The killing being indisputable, Carnegy would have been condemned if the jury had merely given a verdict on the point of fact. In these circumstances, his counsel, Robert Dundas of Arniston, told the jury that they were entitled to judge on "the point of law" as well as the "point of fact". He asserted that they should only decide whether in their conscience Carnegy had committed murder, or whether his guilt was not diminished or annihilated by the circumstances of the case. Quite unexpectedly the jury did not give a verdict of either "proven" or "not proven" but instead gave a verdict of "not guilty", thus establishing the constitutional principle of a Scottish jury's right to render one of three verdicts: "proven", "not proven" and the now resurrected "not guilty" which remained contentious until the "not proven" verdict stopped being used in January 2026.
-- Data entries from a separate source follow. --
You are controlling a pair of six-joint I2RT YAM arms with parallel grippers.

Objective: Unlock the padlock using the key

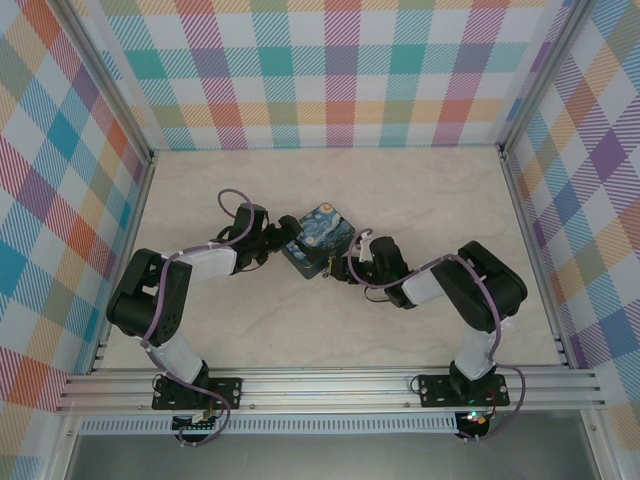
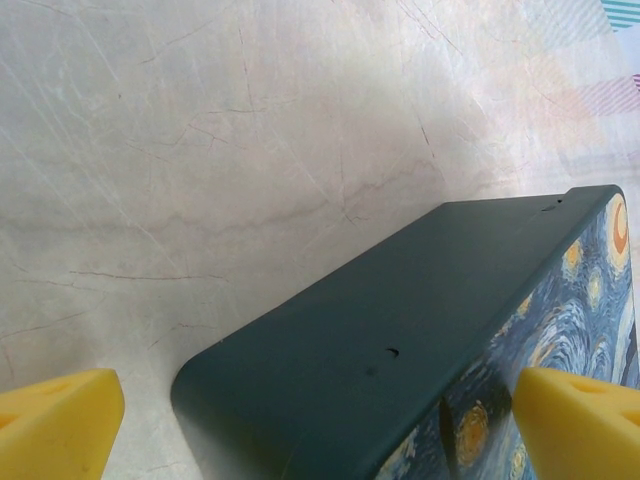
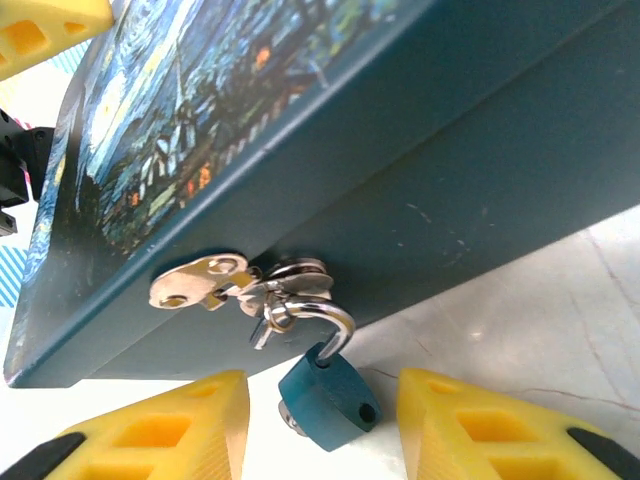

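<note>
Left jaws wide apart at the tin (image 2: 400,330); right jaws part-open around the padlock (image 3: 325,405), not touching.

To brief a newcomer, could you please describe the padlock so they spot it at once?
Find the big rectangular tin painted with blue-and-yellow swirls on the pale marbled table. From the silver metal hasp on its plain teal side hangs the small padlock; alone among that silver hardware, it has a blue block body under a curved shackle.
</note>
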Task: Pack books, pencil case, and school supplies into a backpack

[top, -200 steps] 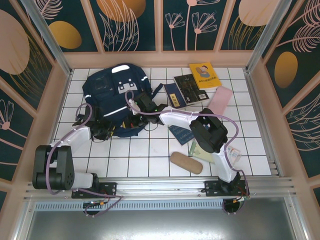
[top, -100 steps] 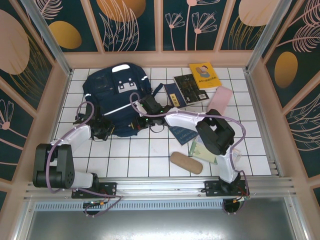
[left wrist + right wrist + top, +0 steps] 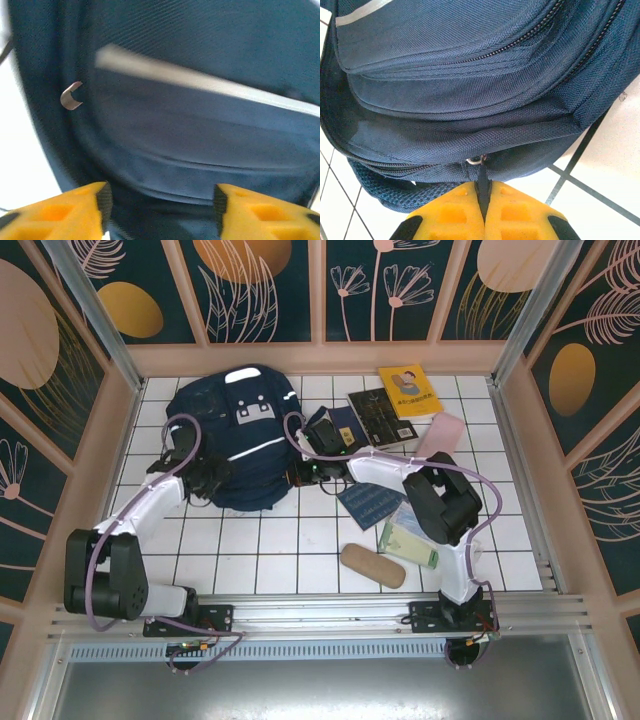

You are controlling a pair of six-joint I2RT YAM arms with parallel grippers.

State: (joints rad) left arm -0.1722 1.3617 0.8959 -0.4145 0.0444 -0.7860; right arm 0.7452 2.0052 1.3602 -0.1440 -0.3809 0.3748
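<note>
White tiles (image 3: 290, 540) ringed by flower-printed walls (image 3: 260, 290) hold everything. The backpack (image 3: 235, 430) lies flat on them, zips looking closed, so opening it seems the step in hand. At its right edge the right gripper (image 3: 483, 192) is pressed together on a dark zipper pull (image 3: 482, 175); at its left edge the left gripper (image 3: 160, 200) stands apart, gripping nothing. Right of the backpack lie the books (image 3: 378, 417), pink pouch (image 3: 440, 434), pale packet (image 3: 410, 538) and tan case (image 3: 373, 565). Next, the left jaws likely need a pinch of fabric so the pull slides, not the backpack.
</note>
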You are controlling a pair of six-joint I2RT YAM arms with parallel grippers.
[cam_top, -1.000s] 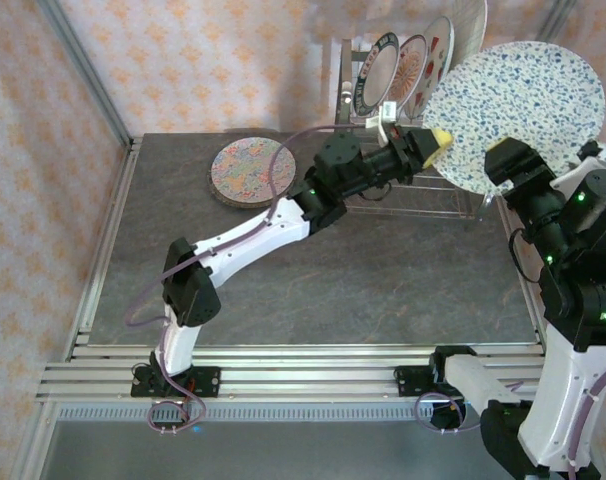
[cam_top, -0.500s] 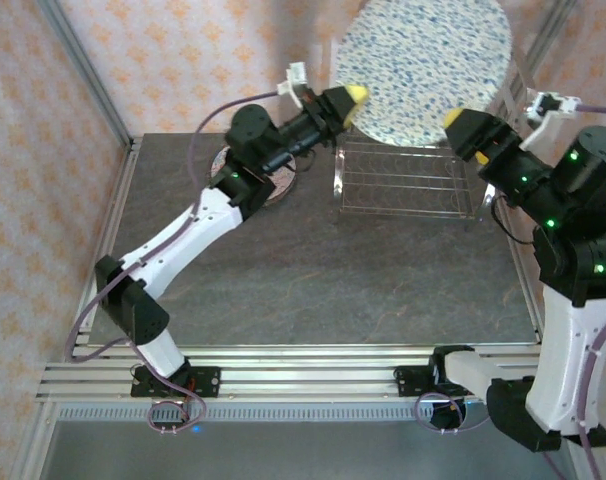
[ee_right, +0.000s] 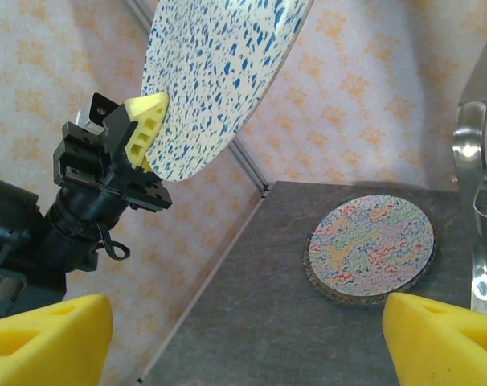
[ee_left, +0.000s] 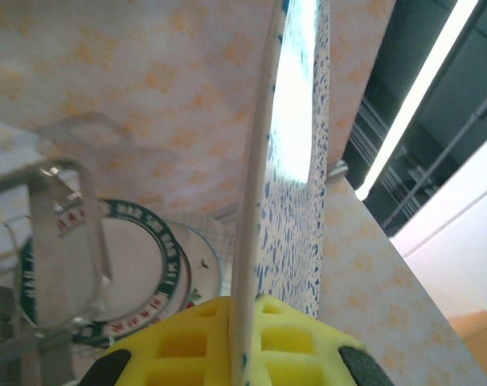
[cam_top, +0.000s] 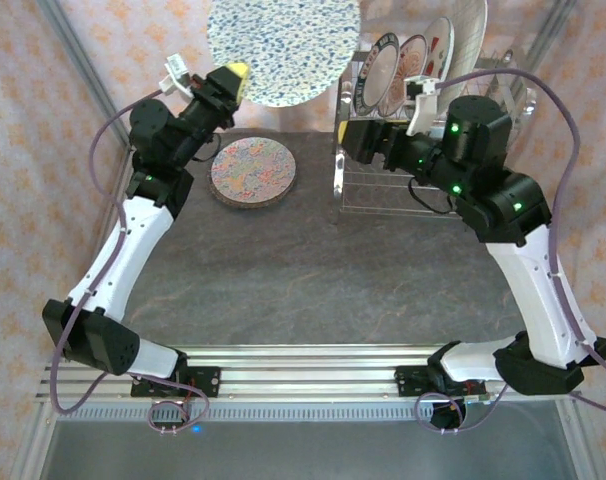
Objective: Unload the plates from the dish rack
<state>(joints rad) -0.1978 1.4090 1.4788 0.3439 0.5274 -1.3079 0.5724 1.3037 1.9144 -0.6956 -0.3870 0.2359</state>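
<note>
The dish rack (cam_top: 340,170) holds upright plates (cam_top: 411,68); left jaws grip a speckled plate (cam_top: 283,45).

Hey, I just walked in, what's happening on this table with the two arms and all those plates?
The two arms are unloading a wire dish rack. The left tool is shut on the edge of a large blue-speckled plate, holding it up in the air near the back wall. A multicoloured plate lies flat on the table. The right tool is open and empty, near the rack's left end, where several upright plates stand in the slots.
</note>
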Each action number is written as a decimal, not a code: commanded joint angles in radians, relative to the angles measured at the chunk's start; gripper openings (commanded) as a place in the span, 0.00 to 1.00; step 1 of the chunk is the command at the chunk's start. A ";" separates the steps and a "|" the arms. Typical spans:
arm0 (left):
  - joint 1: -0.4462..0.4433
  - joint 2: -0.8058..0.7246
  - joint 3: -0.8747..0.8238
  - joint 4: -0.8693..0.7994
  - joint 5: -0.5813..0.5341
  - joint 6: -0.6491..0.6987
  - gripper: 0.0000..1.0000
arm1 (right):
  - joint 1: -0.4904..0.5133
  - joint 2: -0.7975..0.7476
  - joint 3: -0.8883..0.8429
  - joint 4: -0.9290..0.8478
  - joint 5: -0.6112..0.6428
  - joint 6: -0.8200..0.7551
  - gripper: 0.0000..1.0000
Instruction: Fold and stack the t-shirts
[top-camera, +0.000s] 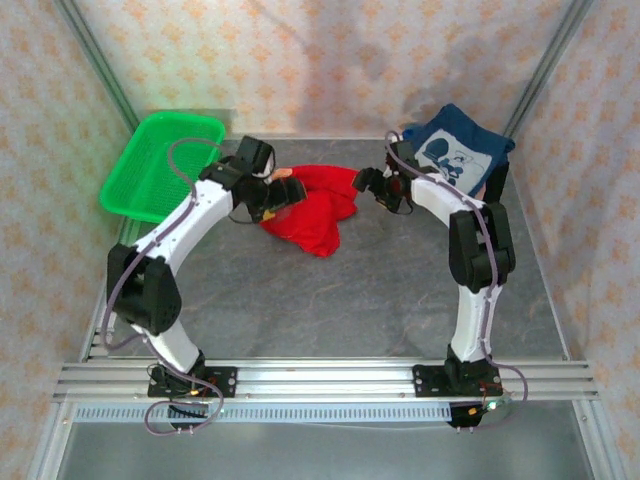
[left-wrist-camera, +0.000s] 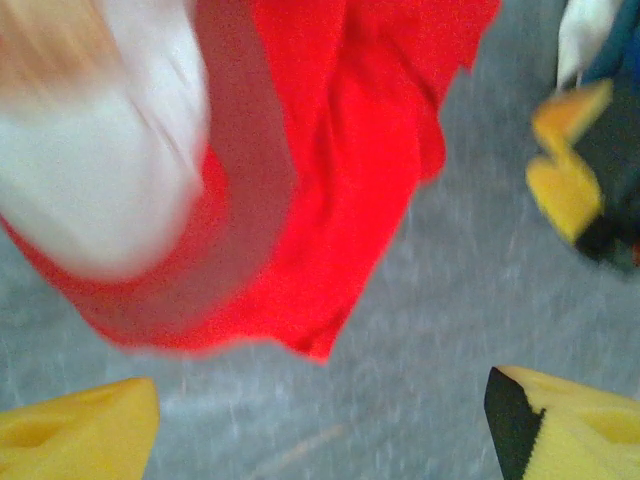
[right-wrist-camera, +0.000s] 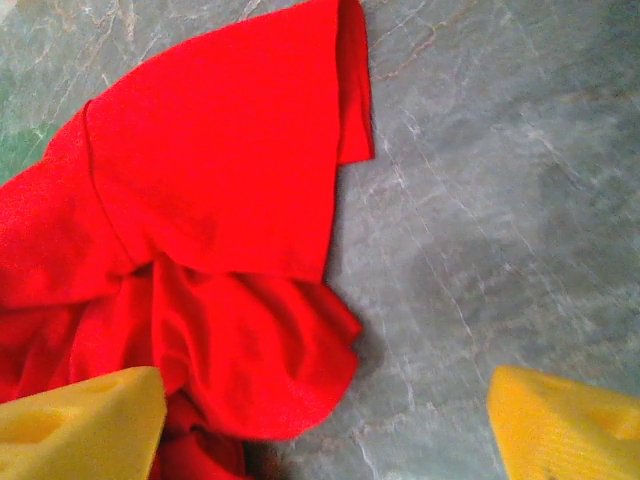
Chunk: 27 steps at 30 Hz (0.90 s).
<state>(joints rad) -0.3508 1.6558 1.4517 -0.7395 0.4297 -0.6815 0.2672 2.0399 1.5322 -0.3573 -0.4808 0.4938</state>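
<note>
A bright red t-shirt (top-camera: 315, 212) lies crumpled on the grey table at centre back. My left gripper (top-camera: 283, 190) hovers at its left end, my right gripper (top-camera: 362, 183) at its right end. In the left wrist view the red t-shirt (left-wrist-camera: 340, 170) shows a blurred pale print patch, and my left gripper (left-wrist-camera: 320, 430) is open over bare table just short of the hem. In the right wrist view my right gripper (right-wrist-camera: 325, 425) is open, with a rumpled lobe of the red t-shirt (right-wrist-camera: 200, 190) beside its left finger (right-wrist-camera: 80, 425). A folded navy t-shirt (top-camera: 458, 152) with a white print lies back right.
A green plastic basket (top-camera: 165, 160) sits at the back left corner. Patterned walls close in the back and sides. The grey tabletop (top-camera: 330, 300) stretches in front of the shirt to the metal rail (top-camera: 320, 380) holding both arm bases.
</note>
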 joint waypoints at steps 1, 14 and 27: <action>-0.026 -0.062 -0.137 0.023 0.003 -0.094 0.84 | -0.006 0.077 0.055 0.039 -0.040 0.053 0.76; -0.090 0.010 -0.294 0.306 0.061 -0.244 0.80 | 0.000 0.228 0.118 0.181 -0.133 0.212 0.49; -0.141 0.248 -0.207 0.433 0.096 -0.295 0.66 | 0.020 0.334 0.269 0.124 -0.156 0.233 0.18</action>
<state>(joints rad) -0.4812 1.9011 1.2011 -0.3435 0.5201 -0.9684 0.2802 2.3581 1.7714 -0.2119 -0.6289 0.7170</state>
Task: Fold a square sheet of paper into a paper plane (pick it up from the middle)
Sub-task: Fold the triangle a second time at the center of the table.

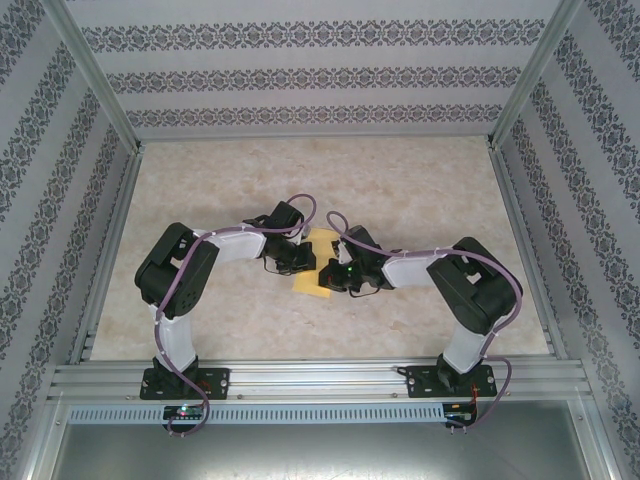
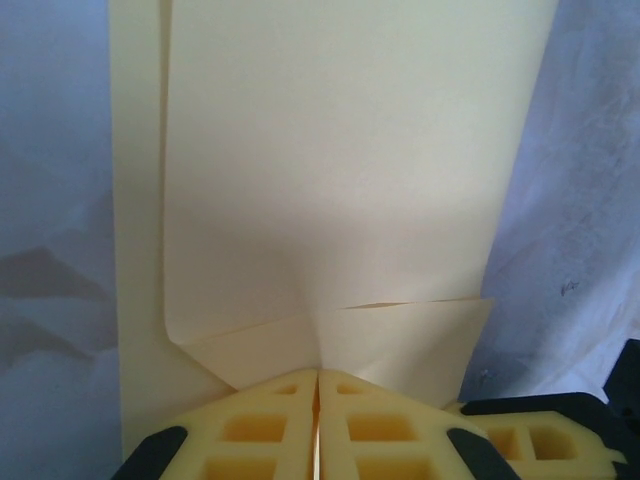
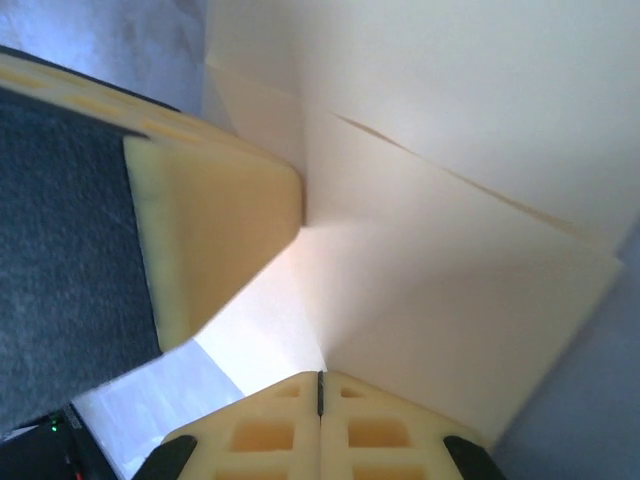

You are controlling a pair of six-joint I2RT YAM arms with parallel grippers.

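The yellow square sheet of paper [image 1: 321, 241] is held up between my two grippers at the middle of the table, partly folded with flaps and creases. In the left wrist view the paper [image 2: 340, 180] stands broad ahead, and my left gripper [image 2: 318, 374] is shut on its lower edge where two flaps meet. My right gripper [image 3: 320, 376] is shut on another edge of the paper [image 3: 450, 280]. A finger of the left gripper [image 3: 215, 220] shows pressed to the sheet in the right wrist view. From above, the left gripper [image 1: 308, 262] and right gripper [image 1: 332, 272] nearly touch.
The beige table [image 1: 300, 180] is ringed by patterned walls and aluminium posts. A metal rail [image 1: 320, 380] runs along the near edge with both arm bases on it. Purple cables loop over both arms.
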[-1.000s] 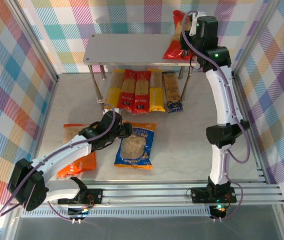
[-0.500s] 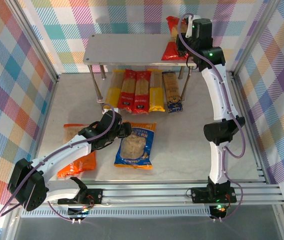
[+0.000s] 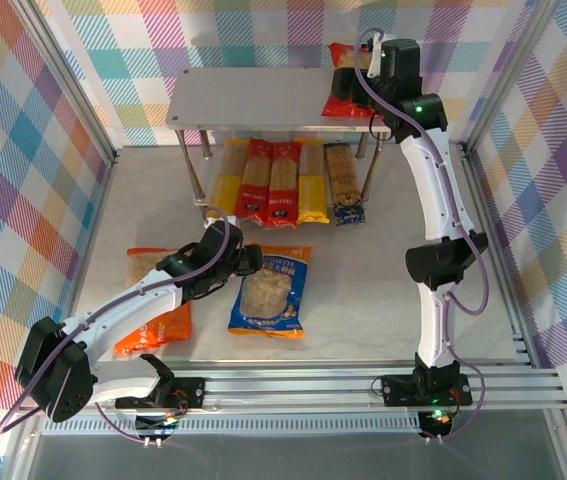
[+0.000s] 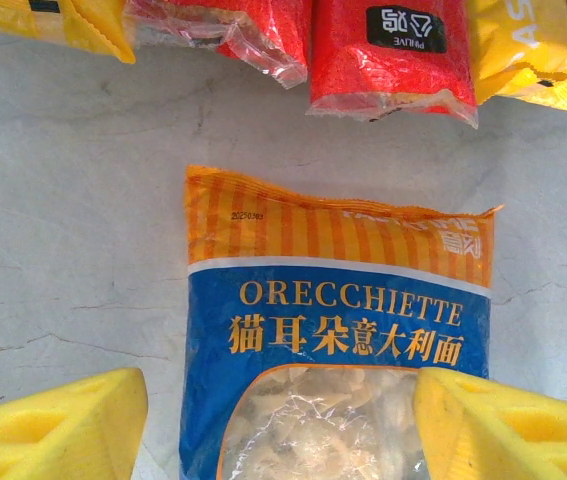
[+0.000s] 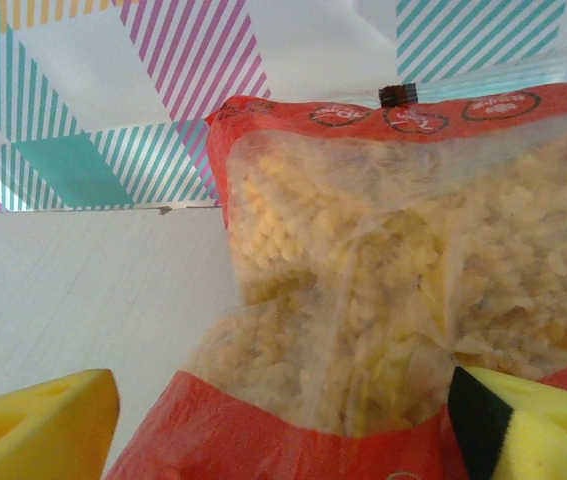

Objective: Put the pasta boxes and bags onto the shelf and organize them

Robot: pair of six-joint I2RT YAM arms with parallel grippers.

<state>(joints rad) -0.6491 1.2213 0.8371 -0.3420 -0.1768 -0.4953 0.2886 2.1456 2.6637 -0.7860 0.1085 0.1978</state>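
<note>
Step in hand: shelving the bags. The red bag (image 5: 363, 300) lies at the right end of the shelf's (image 3: 253, 100) top board, the right claw (image 5: 283, 410) spread wide around it, gripping nothing. The left claw (image 4: 278, 420) hangs wide open over the blue bag (image 4: 338, 350) on the tabletop (image 3: 363, 290); next, in my judgement, it must descend and close on that 1 bag.

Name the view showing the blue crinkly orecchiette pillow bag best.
Left wrist: the blue orecchiette bag sits close, label readable. Top external shows it small, one top corner under the left gripper.
</note>
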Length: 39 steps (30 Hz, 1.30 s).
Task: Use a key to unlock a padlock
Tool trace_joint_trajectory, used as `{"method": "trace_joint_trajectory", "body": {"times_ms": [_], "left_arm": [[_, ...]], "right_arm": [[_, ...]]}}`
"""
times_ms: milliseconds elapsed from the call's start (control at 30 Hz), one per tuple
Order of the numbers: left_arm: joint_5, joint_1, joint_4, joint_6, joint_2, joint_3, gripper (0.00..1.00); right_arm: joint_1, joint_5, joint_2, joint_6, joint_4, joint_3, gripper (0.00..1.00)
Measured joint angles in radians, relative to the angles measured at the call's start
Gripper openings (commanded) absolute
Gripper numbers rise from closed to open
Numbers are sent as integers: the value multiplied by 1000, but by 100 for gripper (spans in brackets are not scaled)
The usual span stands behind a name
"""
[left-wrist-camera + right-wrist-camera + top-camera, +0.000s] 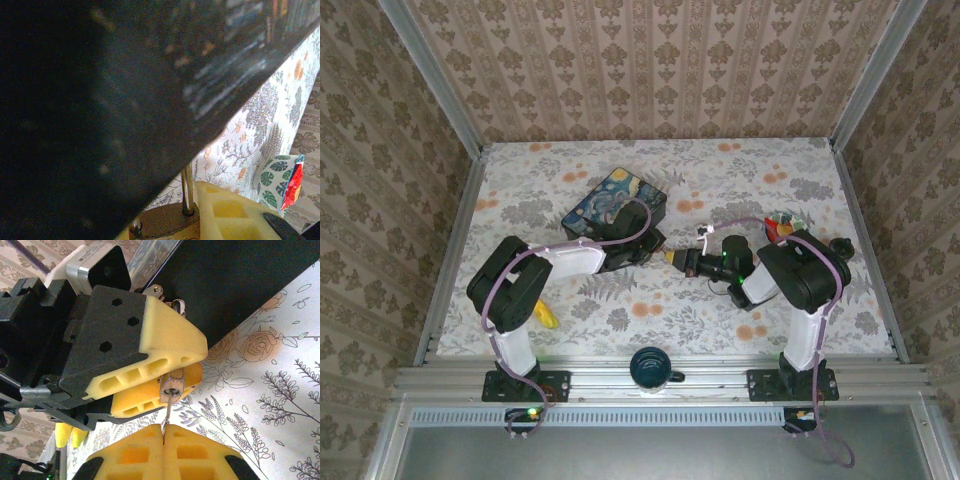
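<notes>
Patterned beige wallpaper closes in three sides of a counter (650, 320) covered with a floral cloth and framed in aluminium rail. Near the middle of the counter, towards the back, sits a blue painted tin box (615, 205). The two arms meet just in front of its near right corner.

The left claw (185, 365) comes in from the left. Its yellow fingers (170, 335) are closed on the padlock (172, 385), whose end faces the right wrist camera. In the left wrist view the padlock's brass body sits low in the picture beside one yellow finger. Its thin silvery shackle (187, 190) rises until the dark side of the box hides it. I cannot tell whether the shackle passes through anything there.

The right claw (164, 440) reaches in from the right. Its yellow fingertips are pressed together, pinching the key (168, 412). The thin silvery blade runs straight from the fingertips to the padlock's end and touches it at the middle. How far it has gone in cannot be made out. From above, the two claws stand tip to tip just beside the box, and the padlock and key are too small to pick out there.

Elsewhere on the counter, a banana (548, 316) lies beside the left arm. A red and leaf-printed packet (782, 222) lies behind the right arm. A dark mug (650, 368) stands on the front rail between the two bases.
</notes>
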State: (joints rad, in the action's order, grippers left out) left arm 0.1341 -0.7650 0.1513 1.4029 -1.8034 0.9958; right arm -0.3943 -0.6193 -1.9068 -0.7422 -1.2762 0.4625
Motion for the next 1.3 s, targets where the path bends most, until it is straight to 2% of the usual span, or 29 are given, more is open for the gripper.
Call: {"method": "trace_joint_trajectory", "body": {"times_ms": [367, 933, 1300], "left_arm": [[1, 1, 18, 41, 6, -4, 0], [9, 1, 13, 93, 9, 0, 0], [36, 1, -71, 101, 21, 24, 0]], "right_arm": [[43, -100, -18, -25, 0, 34, 0], [32, -91, -19, 66, 1, 33, 0], [27, -98, -17, 27, 48, 36, 0]]}}
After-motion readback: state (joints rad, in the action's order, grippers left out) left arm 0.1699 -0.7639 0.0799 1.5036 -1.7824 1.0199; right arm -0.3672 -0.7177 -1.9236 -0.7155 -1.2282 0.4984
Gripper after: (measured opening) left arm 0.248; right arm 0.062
==Legacy and Edinburgh Residency==
Following Carnegy's death, his descendants maintained the family's presence across both Forfarshire and the capital. By 1775, the family had relocated their established winter presence in Edinburgh to the newly developed New Town; Carnegie's son, James Carnegie (died 1777), is recorded in Williamson's Directory as a resident of Princes Street near his kinsman, George Carnegie, 6th Earl of Northesk. This residence was situated in the initial phase of the New Town development designed by James Craig (architect) and John Adam (architect). The Carnegy family maintained a multi-generational connection with the Adam architectural dynasty, as William Adam's circle had previously modernised the facade of the country seat, the House of Finhaven.